• WHAT IS REQUIRED
Your answer must be an exact copy of the entries below, with no pictures in it.

• INFORMATION GIVEN
=== Section Start ===

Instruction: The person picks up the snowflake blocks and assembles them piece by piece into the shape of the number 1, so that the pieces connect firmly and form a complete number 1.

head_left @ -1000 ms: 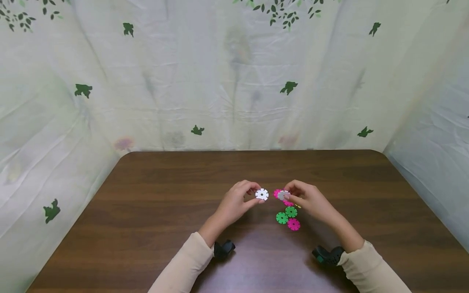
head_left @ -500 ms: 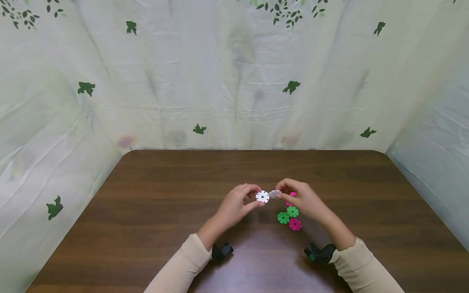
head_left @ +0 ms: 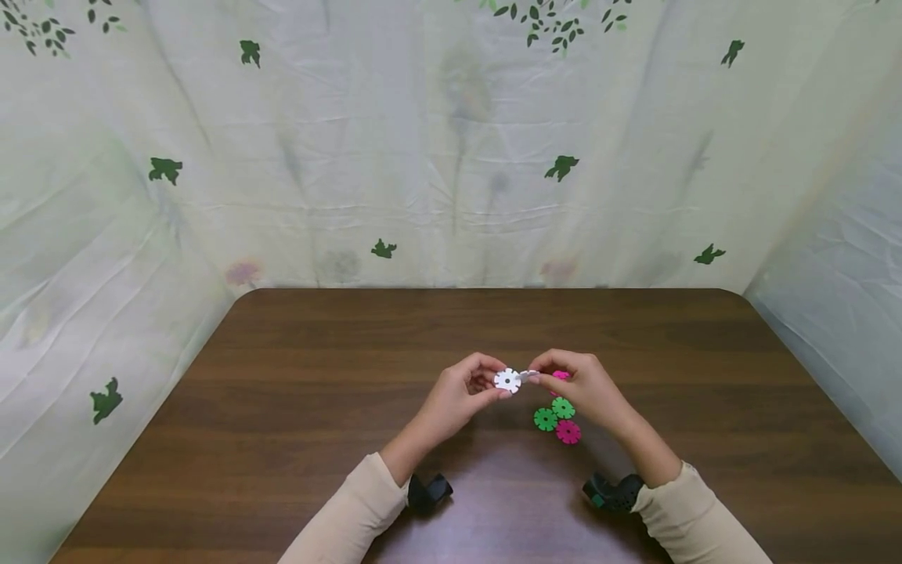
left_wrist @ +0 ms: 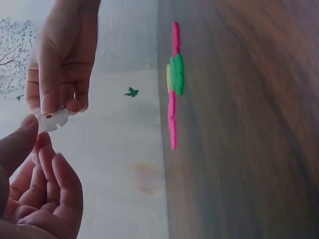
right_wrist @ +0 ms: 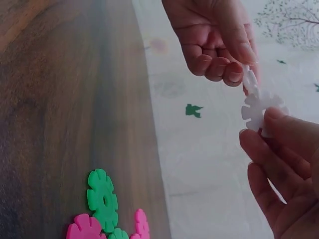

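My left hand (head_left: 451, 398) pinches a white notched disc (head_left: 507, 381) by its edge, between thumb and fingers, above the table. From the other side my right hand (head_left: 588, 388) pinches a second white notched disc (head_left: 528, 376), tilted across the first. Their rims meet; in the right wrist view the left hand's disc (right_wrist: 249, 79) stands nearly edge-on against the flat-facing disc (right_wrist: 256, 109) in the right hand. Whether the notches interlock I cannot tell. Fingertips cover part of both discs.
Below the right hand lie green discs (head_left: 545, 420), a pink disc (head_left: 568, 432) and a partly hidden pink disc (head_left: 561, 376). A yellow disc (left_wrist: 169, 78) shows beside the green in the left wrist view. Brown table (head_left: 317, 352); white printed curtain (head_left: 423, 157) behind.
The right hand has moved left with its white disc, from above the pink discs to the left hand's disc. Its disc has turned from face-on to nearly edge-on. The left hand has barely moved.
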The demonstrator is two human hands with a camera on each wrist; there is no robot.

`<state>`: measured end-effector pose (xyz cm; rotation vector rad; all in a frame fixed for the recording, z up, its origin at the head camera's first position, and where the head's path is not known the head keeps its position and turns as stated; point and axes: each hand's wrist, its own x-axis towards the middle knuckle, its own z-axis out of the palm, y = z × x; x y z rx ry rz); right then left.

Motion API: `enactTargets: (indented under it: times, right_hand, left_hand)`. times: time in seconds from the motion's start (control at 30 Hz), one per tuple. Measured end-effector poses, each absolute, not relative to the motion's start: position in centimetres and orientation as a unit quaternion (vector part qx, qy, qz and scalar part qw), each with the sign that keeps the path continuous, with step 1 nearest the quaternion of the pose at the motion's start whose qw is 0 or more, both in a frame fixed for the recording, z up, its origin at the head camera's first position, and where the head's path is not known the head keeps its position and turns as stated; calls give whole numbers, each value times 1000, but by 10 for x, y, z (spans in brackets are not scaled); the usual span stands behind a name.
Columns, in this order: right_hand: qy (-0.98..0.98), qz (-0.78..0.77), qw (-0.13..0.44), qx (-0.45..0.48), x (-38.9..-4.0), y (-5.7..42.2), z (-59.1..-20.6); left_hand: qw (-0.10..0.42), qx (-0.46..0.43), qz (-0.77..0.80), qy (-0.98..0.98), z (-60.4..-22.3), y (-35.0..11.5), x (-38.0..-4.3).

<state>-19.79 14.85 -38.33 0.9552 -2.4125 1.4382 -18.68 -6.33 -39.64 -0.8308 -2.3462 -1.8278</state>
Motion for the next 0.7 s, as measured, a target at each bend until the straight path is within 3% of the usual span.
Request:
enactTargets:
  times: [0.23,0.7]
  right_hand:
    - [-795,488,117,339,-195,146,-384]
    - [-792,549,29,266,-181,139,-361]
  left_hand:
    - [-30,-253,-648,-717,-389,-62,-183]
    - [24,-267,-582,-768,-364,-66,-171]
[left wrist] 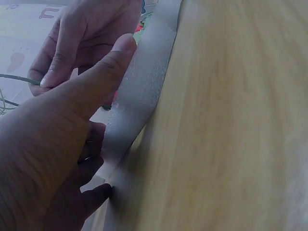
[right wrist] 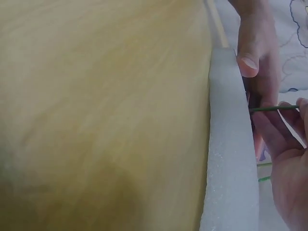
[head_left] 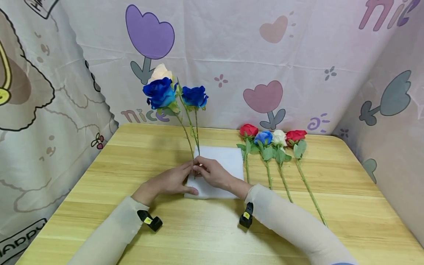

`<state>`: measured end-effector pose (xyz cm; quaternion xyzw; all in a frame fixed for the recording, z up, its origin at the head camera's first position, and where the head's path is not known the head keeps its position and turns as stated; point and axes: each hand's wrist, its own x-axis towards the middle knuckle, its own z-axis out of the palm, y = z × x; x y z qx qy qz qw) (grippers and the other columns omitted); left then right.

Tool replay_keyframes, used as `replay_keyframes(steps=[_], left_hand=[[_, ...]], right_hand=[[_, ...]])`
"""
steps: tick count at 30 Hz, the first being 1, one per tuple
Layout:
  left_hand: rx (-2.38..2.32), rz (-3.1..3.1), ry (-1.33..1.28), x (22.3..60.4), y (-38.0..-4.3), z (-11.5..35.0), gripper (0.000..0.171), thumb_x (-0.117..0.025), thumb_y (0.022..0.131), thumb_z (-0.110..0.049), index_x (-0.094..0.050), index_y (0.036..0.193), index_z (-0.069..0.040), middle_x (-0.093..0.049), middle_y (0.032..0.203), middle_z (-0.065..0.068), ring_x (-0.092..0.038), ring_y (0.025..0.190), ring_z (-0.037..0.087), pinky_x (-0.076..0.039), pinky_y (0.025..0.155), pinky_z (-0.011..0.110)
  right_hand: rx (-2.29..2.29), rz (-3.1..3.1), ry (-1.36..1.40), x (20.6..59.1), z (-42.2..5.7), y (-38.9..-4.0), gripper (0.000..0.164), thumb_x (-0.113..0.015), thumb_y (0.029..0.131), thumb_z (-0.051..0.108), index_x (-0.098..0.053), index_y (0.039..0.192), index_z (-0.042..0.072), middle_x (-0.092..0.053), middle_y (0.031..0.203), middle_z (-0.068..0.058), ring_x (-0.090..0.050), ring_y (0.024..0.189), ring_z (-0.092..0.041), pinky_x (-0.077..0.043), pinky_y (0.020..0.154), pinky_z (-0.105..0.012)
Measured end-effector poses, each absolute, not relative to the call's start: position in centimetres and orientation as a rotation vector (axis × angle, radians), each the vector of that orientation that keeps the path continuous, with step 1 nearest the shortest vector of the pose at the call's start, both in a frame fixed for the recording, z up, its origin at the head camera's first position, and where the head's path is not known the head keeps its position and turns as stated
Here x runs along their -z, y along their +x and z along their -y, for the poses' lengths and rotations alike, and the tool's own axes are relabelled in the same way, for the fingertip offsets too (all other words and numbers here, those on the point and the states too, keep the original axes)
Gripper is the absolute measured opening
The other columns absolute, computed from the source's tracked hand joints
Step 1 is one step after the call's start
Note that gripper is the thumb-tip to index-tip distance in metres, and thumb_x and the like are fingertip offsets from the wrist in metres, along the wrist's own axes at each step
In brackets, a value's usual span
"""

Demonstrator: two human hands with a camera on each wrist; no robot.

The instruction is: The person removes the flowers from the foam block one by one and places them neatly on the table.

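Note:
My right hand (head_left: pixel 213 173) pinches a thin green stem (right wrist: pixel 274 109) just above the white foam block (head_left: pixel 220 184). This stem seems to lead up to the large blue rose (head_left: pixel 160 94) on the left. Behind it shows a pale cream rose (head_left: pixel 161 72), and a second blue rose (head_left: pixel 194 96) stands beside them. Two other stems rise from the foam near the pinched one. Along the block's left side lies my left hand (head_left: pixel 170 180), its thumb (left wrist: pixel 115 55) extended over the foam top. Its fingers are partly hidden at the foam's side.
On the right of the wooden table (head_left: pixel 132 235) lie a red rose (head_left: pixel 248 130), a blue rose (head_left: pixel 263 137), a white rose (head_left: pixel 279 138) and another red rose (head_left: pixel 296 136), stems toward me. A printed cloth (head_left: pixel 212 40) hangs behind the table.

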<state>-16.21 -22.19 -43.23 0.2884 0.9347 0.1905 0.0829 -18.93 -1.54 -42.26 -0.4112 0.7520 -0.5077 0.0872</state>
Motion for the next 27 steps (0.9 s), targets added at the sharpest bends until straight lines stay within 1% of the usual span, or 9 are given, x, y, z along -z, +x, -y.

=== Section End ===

• EXERCISE SOLUTION
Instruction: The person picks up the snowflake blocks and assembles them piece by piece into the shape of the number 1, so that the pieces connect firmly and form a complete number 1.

head_left @ -1000 ms: 
head_left @ -500 ms: 
head_left @ +0 ms: 
left_wrist @ +0 ms: 
right_wrist @ +0 ms: 

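My left hand (head_left: 451, 398) pinches a white notched disc (head_left: 507, 381) by its edge, between thumb and fingers, above the table. From the other side my right hand (head_left: 588, 388) pinches a second white notched disc (head_left: 528, 376), tilted across the first. Their rims meet; in the right wrist view the left hand's disc (right_wrist: 249, 79) stands nearly edge-on against the flat-facing disc (right_wrist: 256, 109) in the right hand. Whether the notches interlock I cannot tell. Fingertips cover part of both discs.
Below the right hand lie green discs (head_left: 545, 420), a pink disc (head_left: 568, 432) and a partly hidden pink disc (head_left: 561, 376). A yellow disc (left_wrist: 169, 78) shows beside the green in the left wrist view. Brown table (head_left: 317, 352); white printed curtain (head_left: 423, 157) behind.
The right hand has moved left with its white disc, from above the pink discs to the left hand's disc. Its disc has turned from face-on to nearly edge-on. The left hand has barely moved.
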The demonstrator is two human hands with a camera on each wrist; there is no robot.

`<state>`: measured end-effector pose (xyz cm; rotation vector rad; all in a frame fixed for the recording, z up, its origin at the head camera's first position, and where the head's path is not known the head keeps its position and turns as stated; point and axes: each hand's wrist, its own x-axis towards the middle knuckle, its own z-axis out of the palm, y = z × x; x y z rx ry rz); right then left.

Motion API: `enactTargets: (indented under it: times, right_hand, left_hand)`. times: time in seconds from the motion's start (control at 30 Hz), one per tuple. Measured end-effector poses, each absolute, not relative to the motion's start: position in centimetres and orientation as a unit quaternion (vector part qx, qy, qz and scalar part qw), each with the sign that keeps the path continuous, with step 1 nearest the quaternion of the pose at the motion's start whose qw is 0 or more, both in a frame fixed for the recording, z up, its origin at the head camera's first position, and where the head's path is not known the head keeps its position and turns as stated; calls give whole numbers, each value times 1000, but by 10 for x, y, z (spans in brackets are not scaled); the usual span stands behind a name.
Columns, in this order: right_hand: qy (-0.98..0.98), qz (-0.78..0.77), qw (-0.13..0.44), qx (-0.45..0.48), x (-38.9..-4.0), y (-5.7..42.2), z (-59.1..-20.6); left_hand: qw (-0.10..0.42), qx (-0.46..0.43), qz (-0.77..0.80), qy (-0.98..0.98), z (-60.4..-22.3), y (-35.0..11.5), x (-38.0..-4.3).

<state>-19.79 14.85 -38.33 0.9552 -2.4125 1.4382 -18.68 -6.33 -39.64 -0.8308 -2.3462 -1.8278</state>
Motion for the next 0.7 s, as measured, a target at each bend until the straight path is within 3% of the usual span.
Request:
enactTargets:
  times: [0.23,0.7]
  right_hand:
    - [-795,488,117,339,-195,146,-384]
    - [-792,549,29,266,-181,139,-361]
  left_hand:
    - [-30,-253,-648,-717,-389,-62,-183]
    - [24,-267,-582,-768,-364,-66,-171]
[left wrist] 
[right wrist] 
[head_left] 

`<state>`: measured end-effector pose (xyz cm; quaternion xyzw; all in a frame fixed for the recording, z up, its origin at the head camera's first position, and where the head's path is not known the head keeps its position and turns as stated; point and axes: each hand's wrist, its own x-axis towards the middle knuckle, its own z-axis out of the palm, y = z × x; x y z qx qy qz qw) (grippers and the other columns omitted); left then right.

Tool replay_keyframes, used as `replay_keyframes(steps=[_], left_hand=[[_, ...]], right_hand=[[_, ...]])`
"""
steps: tick count at 30 Hz, the first being 1, one per tuple
Layout:
  left_hand: rx (-2.38..2.32), rz (-3.1..3.1), ry (-1.33..1.28), x (22.3..60.4), y (-38.0..-4.3), z (-11.5..35.0), gripper (0.000..0.171), thumb_x (-0.117..0.025), thumb_y (0.022..0.131), thumb_z (-0.110..0.049), index_x (-0.094..0.050), index_y (0.036..0.193), index_z (-0.069..0.040), middle_x (-0.093..0.049), middle_y (0.032..0.203), middle_z (-0.065..0.068), ring_x (-0.092..0.038), ring_y (0.025..0.190), ring_z (-0.037..0.087), pinky_x (-0.076..0.039), pinky_y (0.025..0.155), pinky_z (-0.011..0.110)
  right_hand: rx (-2.29..2.29), rz (-3.1..3.1), ry (-1.36..1.40), x (20.6..59.1), z (-42.2..5.7), y (-38.9..-4.0), gripper (0.000..0.164), thumb_x (-0.113..0.015), thumb_y (0.029..0.131), thumb_z (-0.051..0.108), index_x (-0.098..0.053), index_y (0.039..0.192), index_z (-0.042..0.072), middle_x (-0.092..0.053), middle_y (0.031..0.203), middle_z (-0.068..0.058), ring_x (-0.090..0.050), ring_y (0.024..0.189), ring_z (-0.092..0.041), pinky_x (-0.077..0.043), pinky_y (0.020..0.154), pinky_z (-0.105..0.012)
Measured end-effector poses, each absolute, not relative to the call's start: position in centimetres and orientation as a rotation vector (axis × angle, radians), each the vector of that orientation that keeps the path continuous, with step 1 nearest the shortest vector of the pose at the call's start, both in a frame fixed for the recording, z up, its origin at the head camera's first position, and where the head's path is not known the head keeps its position and turns as stated
Here x runs along their -z, y along their +x and z along their -y, for the poses' lengths and rotations alike, and the tool's own axes are relabelled in the same way, for the fingertip offsets too (all other words and numbers here, those on the point and the states too, keep the original axes)
Gripper is the absolute measured opening
The other columns absolute, computed from the source's tracked hand joints
Step 1 is one step after the call's start
Note that gripper is the thumb-tip to index-tip distance in metres, and thumb_x and the like are fingertip offsets from the wrist in metres, along the wrist's own axes at each step
In brackets, a value's usual span
"""

Demonstrator: two human hands with a camera on each wrist; no robot.

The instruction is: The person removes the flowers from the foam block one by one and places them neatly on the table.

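Note:
My right hand (head_left: pixel 213 173) pinches a thin green stem (right wrist: pixel 274 109) just above the white foam block (head_left: pixel 220 184). This stem seems to lead up to the large blue rose (head_left: pixel 160 94) on the left. Behind it shows a pale cream rose (head_left: pixel 161 72), and a second blue rose (head_left: pixel 194 96) stands beside them. Two other stems rise from the foam near the pinched one. Along the block's left side lies my left hand (head_left: pixel 170 180), its thumb (left wrist: pixel 115 55) extended over the foam top. Its fingers are partly hidden at the foam's side.
On the right of the wooden table (head_left: pixel 132 235) lie a red rose (head_left: pixel 248 130), a blue rose (head_left: pixel 263 137), a white rose (head_left: pixel 279 138) and another red rose (head_left: pixel 296 136), stems toward me. A printed cloth (head_left: pixel 212 40) hangs behind the table.
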
<state>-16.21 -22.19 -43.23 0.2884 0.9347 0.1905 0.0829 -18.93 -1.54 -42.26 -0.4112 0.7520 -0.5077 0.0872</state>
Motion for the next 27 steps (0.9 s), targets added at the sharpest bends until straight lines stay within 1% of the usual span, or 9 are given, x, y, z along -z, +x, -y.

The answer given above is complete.